Em 2027, os primeiros cursos de Direito, no Brasil, completarão 200 anos. As faculdades pioneiras foram instaladas no Recife e em São Paulo. Desde então, das bancadas dessas escolas e de muitas outras que vieram a seguir, saíram alguns dos principais expoentes da política nacional. Presidentes da República, governadores, senadores, deputados, ministros das mais variadas Cortes, juristas de renome internacional.

Os cursos de Direito foram, e ainda são, um dos maiores produtores de grandes lideranças, de pessoas com visão ampla e capacidade de adaptar-se a um mundo cada vez mais diverso.

O problema é que os alunos de alguns desses cursos, em especial das escolas públicas, decidiram tornar-se os donos da verdade e criar a ditadura do pensamento único. Os fatos ocorridos, esta semana, no Centro Acadêmico XI de Agosto, da Faculdade de Direito do Largo de São Francisco, encheriam de vergonha Ruy Barbosa e outros iluminados da história do Brasil.

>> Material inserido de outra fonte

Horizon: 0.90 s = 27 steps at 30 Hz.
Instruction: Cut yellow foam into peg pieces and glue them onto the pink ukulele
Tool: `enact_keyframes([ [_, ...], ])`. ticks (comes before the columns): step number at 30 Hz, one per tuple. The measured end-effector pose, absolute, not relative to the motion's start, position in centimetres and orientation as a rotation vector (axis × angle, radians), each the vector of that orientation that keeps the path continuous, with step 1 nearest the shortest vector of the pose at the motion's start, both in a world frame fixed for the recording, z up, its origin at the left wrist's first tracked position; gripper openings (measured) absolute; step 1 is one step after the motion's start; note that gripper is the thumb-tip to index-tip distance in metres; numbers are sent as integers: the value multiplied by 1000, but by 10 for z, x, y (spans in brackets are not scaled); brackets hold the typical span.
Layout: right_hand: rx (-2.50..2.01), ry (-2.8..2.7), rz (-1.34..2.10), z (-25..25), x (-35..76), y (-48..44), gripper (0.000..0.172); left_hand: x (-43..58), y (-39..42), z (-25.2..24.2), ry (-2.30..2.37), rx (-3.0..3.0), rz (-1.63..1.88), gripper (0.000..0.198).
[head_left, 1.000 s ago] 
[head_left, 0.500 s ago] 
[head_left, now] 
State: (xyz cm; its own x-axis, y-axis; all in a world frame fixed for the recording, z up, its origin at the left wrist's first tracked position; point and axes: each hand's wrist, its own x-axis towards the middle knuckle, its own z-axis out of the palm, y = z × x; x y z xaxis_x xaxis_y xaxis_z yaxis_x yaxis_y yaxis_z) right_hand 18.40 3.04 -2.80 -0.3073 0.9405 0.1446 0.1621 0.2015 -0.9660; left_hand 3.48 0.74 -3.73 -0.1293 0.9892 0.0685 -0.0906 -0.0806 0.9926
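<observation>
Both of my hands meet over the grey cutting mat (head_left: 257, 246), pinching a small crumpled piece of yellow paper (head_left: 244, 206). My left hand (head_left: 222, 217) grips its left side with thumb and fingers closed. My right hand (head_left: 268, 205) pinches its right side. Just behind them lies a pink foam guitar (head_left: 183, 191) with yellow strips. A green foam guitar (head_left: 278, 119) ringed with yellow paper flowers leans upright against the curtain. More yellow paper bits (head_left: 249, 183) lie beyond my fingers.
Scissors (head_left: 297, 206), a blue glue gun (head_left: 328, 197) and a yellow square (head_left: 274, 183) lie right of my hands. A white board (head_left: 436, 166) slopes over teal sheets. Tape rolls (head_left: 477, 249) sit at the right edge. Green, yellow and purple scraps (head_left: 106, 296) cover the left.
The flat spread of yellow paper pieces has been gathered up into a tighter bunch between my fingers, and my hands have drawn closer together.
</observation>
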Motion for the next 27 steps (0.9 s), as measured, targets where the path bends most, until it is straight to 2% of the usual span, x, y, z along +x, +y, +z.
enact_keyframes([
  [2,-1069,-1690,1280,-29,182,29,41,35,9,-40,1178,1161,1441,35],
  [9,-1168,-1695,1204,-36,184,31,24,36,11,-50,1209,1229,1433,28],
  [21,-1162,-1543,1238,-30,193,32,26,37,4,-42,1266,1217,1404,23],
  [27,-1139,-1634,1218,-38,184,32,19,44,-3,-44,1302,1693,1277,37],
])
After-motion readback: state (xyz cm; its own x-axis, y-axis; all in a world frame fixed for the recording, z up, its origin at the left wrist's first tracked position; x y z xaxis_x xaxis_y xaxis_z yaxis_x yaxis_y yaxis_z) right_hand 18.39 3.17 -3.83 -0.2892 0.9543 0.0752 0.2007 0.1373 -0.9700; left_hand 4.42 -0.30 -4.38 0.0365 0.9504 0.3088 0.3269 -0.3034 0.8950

Um grupo de alunos, que domina a entidade, decidiu protestar contra a volta da professora Janaína Paschoal, que encerra seu mandato como deputada estadual no dia 14 de março. Professora concursada, atuante na cadeira de Direito Penal, Janaína tem todo o direito, moral e legal, de reassumir seu posto, sem se importar com os devaneios autoritários de alguns poucos desafetos.

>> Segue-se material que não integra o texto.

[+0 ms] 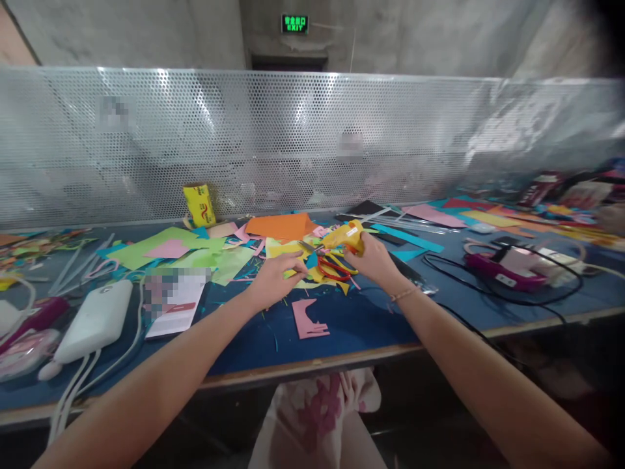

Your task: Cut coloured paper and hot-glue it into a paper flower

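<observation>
My right hand [371, 259] is wrapped around a yellow hot glue gun [346, 234] with a white label, its front end pointing left. Just below the glue gun lie scissors with red-orange handles [334, 267], their blades toward the left. Over the yellow paper scraps [283, 249], my left hand [277, 280] has thumb and fingers brought close together; whatever is between them is too small to make out. A notched pink paper piece [308, 319] lies on the blue tabletop between my forearms.
Green paper [159, 246] and an orange sheet [280, 226] lie behind my hands. A phone [176, 303] and a white power bank [100, 319] with cables are at left. At right are a black cable [493, 301] and a purple device [505, 270]. A perforated metal screen [273, 143] stands behind.
</observation>
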Demonstrator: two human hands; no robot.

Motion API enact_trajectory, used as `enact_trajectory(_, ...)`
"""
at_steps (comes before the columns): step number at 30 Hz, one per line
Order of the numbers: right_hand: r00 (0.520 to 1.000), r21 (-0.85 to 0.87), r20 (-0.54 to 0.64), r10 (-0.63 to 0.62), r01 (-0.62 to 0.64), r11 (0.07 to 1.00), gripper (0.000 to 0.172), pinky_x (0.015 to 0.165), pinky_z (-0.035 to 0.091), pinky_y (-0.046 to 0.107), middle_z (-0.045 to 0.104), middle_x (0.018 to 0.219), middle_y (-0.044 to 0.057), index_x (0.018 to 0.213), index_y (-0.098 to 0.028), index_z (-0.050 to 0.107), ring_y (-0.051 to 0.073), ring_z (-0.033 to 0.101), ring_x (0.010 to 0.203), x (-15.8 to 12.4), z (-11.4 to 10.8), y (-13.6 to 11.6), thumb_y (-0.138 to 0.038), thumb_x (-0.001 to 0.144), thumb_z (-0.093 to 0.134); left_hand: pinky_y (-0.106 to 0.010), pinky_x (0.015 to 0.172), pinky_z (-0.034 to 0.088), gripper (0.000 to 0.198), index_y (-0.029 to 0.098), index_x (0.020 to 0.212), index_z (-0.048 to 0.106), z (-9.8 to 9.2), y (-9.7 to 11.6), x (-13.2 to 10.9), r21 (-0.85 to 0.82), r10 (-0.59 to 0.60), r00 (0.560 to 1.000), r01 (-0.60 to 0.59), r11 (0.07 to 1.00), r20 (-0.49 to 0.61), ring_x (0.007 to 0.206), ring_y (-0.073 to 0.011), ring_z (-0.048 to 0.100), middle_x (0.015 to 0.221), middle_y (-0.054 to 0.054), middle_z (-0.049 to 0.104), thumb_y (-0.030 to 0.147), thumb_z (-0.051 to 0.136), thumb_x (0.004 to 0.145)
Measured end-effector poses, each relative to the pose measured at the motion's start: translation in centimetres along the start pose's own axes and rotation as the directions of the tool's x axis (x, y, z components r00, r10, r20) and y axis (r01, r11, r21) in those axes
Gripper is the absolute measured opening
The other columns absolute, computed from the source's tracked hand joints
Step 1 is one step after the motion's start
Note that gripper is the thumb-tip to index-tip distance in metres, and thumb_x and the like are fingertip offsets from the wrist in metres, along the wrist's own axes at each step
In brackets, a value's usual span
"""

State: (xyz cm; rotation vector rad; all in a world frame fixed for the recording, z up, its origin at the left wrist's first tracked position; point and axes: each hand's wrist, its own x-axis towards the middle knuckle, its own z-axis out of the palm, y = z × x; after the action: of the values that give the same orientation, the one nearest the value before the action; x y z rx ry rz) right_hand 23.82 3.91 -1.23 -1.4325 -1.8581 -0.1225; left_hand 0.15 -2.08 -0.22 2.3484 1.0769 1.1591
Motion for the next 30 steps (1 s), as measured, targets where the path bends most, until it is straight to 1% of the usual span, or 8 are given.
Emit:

Vale lembrar que Janaína Paschoal teve grande importância na história recente do país e, por muito pouco, não se tornou vice-presidente da República. Janaína ganhou destaque a partir da abertura do processo de impeachment contra a ex-presidente Dilma Rousseff.

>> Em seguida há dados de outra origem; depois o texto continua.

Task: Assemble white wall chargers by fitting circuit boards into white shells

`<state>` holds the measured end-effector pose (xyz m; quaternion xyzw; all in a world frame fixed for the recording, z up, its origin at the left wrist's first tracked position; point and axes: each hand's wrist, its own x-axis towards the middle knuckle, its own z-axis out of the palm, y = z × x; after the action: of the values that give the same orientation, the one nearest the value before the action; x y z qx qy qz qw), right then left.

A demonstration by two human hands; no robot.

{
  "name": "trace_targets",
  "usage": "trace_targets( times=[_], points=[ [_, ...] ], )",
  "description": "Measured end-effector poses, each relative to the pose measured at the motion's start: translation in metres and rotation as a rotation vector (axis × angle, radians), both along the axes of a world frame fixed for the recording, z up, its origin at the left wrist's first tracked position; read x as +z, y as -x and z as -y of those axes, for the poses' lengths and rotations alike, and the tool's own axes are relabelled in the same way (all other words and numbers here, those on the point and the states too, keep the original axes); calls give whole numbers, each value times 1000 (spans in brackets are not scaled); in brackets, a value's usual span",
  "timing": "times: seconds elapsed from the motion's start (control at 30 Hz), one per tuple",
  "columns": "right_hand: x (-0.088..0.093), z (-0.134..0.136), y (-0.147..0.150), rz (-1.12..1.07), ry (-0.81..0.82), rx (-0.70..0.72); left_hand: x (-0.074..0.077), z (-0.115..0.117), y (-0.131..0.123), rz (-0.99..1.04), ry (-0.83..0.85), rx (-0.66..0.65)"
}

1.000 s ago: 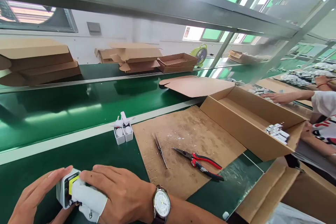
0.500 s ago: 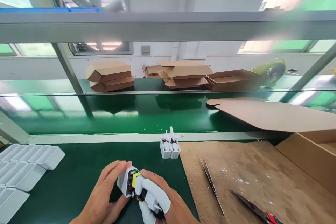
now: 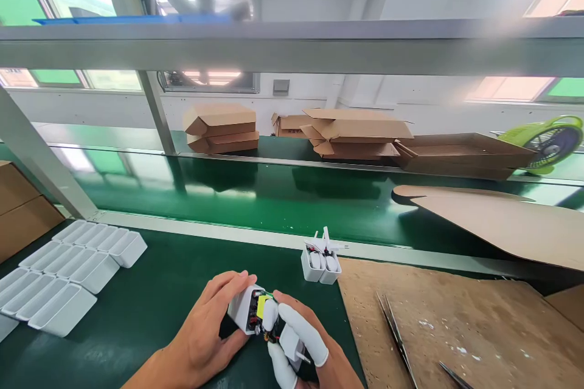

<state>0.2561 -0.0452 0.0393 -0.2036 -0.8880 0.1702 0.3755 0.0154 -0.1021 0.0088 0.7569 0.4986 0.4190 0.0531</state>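
Observation:
My left hand (image 3: 205,325) is closed around a white plastic housing (image 3: 239,310), thumb below and fingers along its upper side. Out of the housing's open end shows a circuit board with a yellow-wrapped component (image 3: 261,306). My right hand (image 3: 314,340), white covers on some of its fingers, grips the board end, where a small white plug-like piece (image 3: 291,343) sits under the fingers. How far the board sits inside the housing is hidden. Beyond the hands stand two small white housings (image 3: 320,270) with white pieces and wires sticking out.
Rows of white housings (image 3: 68,267) lie at left. To the right, tweezers (image 3: 396,337) and a dark pointed tool tip (image 3: 456,375) rest on a worn brown board (image 3: 438,304). Cardboard boxes (image 3: 360,130) and a green fan (image 3: 547,143) stand behind, below a metal crossbar (image 3: 292,51).
My view has swung left, so the scene sits further right, and more white housings and a carton show at left. Both hands keep hold of the same parts.

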Motion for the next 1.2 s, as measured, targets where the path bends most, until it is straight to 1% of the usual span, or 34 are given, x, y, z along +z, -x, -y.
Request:
trace_targets(
  times=[0.13,0.23,0.63,0.83,0.93,1.2],
  points=[
    [2,1,4,-18,14,-29,3,-1,0,-3,-3,-6],
    [2,2,6,-43,24,-33,3,-2,0,4,26,-3],
    [-2,-1,3,-2,56,-42,3,-2,0,19,24,1],
    [0,0,4,-6,92,-43,1,0,0,26,69,15],
    [1,-1,5,-20,118,-44,1,-1,0,38,62,12],
    [3,0,7,-64,64,-30,3,-2,-3,48,20,12]
  ],
)
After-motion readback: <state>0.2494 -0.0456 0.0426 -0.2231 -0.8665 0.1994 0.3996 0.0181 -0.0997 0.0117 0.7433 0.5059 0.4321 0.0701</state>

Ela assinou a peça jurídica que serviu de base para o impedimento da petista ao lado do jurista Miguel Reale Júnior. Vitoriosa em sua proposição, mais tarde, candidatou-se a uma vaga na Assembleia Legislativa de São Paulo e tornou-se a deputada estadual mais votada do país.

Nas eleições do ano passado, poderia, com tranquilidade, lutar por um novo mandato na Assembleia ou na Câmara dos Deputados, preferiu arriscar seu mandato para uma vaga no Senado e acabou derrotada.

Diante da carta escrita pelo XI de Agosto, docentes da Faculdade de Direito do Largo de São Francisco, ligada à Universidade de São Paulo (USP), saíram em defesa do retorno de Janaína Paschoal às salas de aula da instituição.

O diretor e a vice-diretora da faculdade, Celso Campilongo e Ana Elisa Liberatore Bechara, emitiram uma nota em que lembram dos direitos de “livre manifestação do pensamento e a liberdade de consciência” garantidos pela Constituição de 1988, que se aplicam também às diretrizes das atividades intelectuais e científicas: “É na trilha dos mandamentos constitucionais que garantem a liberdade de cátedra e a livre manifestação do pensamento de todos os seus docentes que a Faculdade reafirma seu compromisso continuado e inabalável com a construção da democracia e o crescente respeito às diferenças”.

Em artigo publicado em um site jurídico, o ex-diretor da São Francisco Floriano de Azevedo Marques Neto, mesmo dizendo ter ideias “absolutamente opostas” às de Janaina, defendeu que o desejo de proibir o retorno da parlamentar às salas de aula é um “desrespeito à história de pluralidade” da instituição.

“Querer proibir que um professor reassuma sua docência, especialmente pelo fato deste docente professar ideias com as quais discordamos, para além de ferir as liberdades constitucionais, é um desrespeito à história de pluralidade que marca o Largo de São Francisco. Janaína pode representar tudo com que discordo, mas é professora e, portanto, deve ser tratada com respeito e com a tradição plural das Arcadas”, escreveu.

Infelizmente, a seção paulista da Ordem dos Advogados do Brasil, dirigida por Patrícia Vanzolini, optou pelo silêncio diante dessa atitude anacrônica dos alunos que comandam o Centro Acadêmico XI de Agosto. A OAB pode até considerar que esse é um problema intramuros, mas a entidade deve lembrar que são esses estudantes, sectários e que buscam ferir os direitos de quem pensa de outra forma, que serão os futuros profissionais filiados à Ordem.

Como confiar num advogado, num juiz, num promotor, que colocam suas vontades e seus preconceitos à frente da letra da Lei? É esse tipo de resposta que a sociedade aguarda diante da atitude de alguns estudantes contaminados única e exclusivamente pela ideologia política e pelo revanchismo.